“Y, bueno, al final ¿qué opinión tienes de Barack Obama?”, me preguntan. “Aún me faltan datos”, insisto. “Ah, ya: lo de los 100 días”. “No, con algunos te basta y te sobra con la mitad de ese tiempo para emitir un juicio político sobre sus capacidades. Obama es diferente”.
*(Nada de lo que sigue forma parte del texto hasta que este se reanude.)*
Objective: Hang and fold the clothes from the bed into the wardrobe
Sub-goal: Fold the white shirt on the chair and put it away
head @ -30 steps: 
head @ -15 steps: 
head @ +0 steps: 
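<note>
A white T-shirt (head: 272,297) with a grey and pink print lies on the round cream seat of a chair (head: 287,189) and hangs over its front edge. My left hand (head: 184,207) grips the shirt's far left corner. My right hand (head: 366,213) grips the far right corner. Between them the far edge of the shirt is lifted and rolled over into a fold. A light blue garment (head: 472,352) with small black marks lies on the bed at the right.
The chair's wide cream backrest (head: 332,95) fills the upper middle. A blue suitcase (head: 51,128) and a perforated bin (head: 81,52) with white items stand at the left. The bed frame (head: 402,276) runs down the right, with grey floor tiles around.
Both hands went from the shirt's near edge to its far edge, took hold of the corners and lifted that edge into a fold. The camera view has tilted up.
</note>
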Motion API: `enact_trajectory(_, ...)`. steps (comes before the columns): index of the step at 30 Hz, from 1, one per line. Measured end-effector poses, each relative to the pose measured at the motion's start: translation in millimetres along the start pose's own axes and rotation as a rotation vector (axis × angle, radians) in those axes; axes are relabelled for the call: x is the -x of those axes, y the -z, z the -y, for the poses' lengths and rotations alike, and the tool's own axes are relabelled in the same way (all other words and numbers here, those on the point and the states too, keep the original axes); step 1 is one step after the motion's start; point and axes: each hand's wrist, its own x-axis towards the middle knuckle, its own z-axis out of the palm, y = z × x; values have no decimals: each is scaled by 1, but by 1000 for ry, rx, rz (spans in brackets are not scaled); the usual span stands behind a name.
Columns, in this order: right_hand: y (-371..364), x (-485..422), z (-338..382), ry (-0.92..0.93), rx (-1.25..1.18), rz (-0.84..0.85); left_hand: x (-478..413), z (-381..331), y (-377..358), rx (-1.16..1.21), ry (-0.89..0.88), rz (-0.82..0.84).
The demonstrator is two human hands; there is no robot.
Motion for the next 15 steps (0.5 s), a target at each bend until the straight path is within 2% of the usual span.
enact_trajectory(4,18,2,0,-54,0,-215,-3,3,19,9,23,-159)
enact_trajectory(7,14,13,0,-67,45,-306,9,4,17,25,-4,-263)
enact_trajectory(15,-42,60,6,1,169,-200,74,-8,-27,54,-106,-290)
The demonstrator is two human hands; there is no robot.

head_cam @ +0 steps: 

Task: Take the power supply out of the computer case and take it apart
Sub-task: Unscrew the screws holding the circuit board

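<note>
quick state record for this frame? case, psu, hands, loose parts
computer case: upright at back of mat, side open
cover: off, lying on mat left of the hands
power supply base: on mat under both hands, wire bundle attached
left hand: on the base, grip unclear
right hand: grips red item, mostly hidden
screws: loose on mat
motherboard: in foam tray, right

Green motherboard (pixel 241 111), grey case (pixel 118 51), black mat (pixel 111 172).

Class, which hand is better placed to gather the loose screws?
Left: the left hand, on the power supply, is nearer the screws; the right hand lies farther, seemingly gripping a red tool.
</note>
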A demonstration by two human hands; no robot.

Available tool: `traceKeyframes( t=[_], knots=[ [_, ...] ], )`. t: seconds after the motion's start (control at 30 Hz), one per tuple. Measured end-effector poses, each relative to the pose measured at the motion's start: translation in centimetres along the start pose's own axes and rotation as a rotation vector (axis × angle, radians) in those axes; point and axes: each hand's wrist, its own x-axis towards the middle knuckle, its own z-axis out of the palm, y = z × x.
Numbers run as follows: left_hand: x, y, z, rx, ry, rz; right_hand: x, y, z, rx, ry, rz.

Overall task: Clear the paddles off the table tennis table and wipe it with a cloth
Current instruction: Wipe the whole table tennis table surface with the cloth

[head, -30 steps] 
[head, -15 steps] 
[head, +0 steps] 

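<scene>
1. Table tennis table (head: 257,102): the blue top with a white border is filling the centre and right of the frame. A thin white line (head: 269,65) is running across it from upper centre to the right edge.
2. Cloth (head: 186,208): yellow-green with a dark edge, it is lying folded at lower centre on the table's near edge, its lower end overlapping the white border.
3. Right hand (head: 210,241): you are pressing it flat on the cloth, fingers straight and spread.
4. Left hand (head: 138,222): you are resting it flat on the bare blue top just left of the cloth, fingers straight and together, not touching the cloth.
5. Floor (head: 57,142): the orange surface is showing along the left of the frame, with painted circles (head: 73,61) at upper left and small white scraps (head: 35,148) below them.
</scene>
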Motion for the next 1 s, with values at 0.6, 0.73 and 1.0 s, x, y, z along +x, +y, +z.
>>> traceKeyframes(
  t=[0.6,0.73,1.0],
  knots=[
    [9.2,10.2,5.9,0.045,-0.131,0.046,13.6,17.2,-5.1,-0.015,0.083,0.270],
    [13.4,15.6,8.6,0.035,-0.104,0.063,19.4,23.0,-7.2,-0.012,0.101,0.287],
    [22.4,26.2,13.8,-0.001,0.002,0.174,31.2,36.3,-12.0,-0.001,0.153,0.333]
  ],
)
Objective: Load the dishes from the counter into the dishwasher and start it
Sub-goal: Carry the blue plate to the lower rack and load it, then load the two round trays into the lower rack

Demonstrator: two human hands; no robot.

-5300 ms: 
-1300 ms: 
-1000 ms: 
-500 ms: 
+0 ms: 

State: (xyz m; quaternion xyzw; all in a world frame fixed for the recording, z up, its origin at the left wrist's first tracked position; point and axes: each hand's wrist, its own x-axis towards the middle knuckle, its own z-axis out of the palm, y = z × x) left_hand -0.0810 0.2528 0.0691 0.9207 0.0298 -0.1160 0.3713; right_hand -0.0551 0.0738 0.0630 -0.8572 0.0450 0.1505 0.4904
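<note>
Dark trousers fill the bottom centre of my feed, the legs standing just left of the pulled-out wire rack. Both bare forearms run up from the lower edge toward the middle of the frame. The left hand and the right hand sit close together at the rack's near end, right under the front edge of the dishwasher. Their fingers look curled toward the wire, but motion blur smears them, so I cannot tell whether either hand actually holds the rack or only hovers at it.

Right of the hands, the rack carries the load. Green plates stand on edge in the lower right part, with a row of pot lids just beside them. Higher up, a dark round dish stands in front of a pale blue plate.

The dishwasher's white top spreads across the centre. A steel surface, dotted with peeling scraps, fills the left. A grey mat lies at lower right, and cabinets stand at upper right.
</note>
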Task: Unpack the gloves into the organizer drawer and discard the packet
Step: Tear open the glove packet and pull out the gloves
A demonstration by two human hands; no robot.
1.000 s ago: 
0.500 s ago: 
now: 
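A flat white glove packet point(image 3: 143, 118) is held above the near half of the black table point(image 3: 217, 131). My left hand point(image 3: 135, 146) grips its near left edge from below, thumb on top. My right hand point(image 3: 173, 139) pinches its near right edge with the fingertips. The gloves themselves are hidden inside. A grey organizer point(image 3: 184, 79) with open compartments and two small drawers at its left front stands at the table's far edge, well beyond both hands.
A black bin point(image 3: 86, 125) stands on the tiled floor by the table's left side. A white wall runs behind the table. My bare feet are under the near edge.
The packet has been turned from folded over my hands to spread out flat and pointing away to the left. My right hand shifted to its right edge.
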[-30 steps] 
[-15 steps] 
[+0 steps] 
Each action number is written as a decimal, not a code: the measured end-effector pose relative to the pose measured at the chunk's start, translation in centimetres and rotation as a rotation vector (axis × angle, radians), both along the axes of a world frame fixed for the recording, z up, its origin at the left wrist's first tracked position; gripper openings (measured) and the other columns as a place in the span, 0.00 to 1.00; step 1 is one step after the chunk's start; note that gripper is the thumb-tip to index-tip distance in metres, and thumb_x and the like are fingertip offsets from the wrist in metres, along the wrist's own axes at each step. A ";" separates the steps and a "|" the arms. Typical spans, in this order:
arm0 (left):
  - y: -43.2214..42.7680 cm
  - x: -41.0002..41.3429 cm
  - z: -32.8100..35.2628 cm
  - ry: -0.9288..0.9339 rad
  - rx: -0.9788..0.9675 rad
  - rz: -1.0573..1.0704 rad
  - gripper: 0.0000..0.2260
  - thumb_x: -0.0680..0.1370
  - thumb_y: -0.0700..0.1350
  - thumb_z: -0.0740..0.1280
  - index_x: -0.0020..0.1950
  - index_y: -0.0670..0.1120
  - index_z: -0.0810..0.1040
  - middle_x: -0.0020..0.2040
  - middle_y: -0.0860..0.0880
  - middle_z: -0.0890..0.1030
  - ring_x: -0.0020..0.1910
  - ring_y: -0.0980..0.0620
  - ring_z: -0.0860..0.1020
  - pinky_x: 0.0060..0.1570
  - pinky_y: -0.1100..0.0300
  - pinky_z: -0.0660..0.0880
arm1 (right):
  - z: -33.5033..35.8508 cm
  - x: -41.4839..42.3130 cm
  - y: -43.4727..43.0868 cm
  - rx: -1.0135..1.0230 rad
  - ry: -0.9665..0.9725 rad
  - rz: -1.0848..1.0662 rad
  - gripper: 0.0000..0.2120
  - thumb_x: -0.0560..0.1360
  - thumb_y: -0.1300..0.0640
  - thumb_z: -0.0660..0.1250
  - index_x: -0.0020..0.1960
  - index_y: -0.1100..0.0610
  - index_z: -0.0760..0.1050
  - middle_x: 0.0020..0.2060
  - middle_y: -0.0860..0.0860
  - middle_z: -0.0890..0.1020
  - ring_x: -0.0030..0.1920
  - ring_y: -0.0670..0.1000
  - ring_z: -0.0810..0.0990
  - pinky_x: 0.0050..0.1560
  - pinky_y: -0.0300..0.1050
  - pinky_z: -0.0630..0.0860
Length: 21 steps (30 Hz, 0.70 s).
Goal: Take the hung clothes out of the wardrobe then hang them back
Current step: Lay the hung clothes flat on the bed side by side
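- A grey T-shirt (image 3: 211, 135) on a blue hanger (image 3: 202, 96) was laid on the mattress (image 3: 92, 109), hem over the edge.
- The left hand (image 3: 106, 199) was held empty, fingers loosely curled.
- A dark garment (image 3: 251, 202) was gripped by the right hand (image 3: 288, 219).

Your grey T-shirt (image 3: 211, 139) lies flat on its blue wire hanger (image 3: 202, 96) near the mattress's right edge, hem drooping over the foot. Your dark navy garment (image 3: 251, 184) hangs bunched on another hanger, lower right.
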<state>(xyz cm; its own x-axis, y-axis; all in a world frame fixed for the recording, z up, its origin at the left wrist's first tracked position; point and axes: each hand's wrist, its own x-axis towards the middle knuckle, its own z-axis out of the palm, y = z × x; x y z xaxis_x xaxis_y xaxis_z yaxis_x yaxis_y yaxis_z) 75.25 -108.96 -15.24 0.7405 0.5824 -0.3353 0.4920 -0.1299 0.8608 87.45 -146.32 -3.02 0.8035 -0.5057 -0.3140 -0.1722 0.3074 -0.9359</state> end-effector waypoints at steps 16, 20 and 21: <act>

Odio el mecanicismo vulgar según el cual tanto da este o el otro presidente de los Estados Unidos: se supone que todos obedecen con el mismo entusiasmo a los mismos señores. Pero el sentido común y la propia Historia indican lo contrario. Hay determinadas opciones, ciertas posibilidades de imprimir a la acción política un sello personal. En definitiva, que Obama no es Bush, ni abuelo, ni padre, ni hijo, ni hermano. ¿Qué es, en concreto? Tenemos datos parciales: es simpático, atractivo, accesible, con sentido del humor; ha decidido relajar algunos de los puntos de más alta tensión anti-Washington, dentro de ciertos límites… Además, sabe jugar a los puntos de equilibrio. ¿Que no consigue la firma de un papel ideado por él? Pues lo deja a medias, poniendo cara de perfecta felicidad. Claro que es también el presidente que va a boicotear la Conferencia Mundial contra el Racismo, el que se ha comprometido más a fondo en la Guerra de Afganistán, el que apoya casi incondicionalmente a Israel…
Tiempo habrá para hacer cuentas. Algún presidente norteamericano ha llegado a ser asesinado por diferencias parciales en el seno de la clase dominante del gigante del norte.
Estábamos demasiado hechos a presidentes (tipo Reagan o Ford), de escasas luces y espíritu de marionetas.
Javier Ortiz. El dedo en la llaga, diario Público (22 de abril de 2009).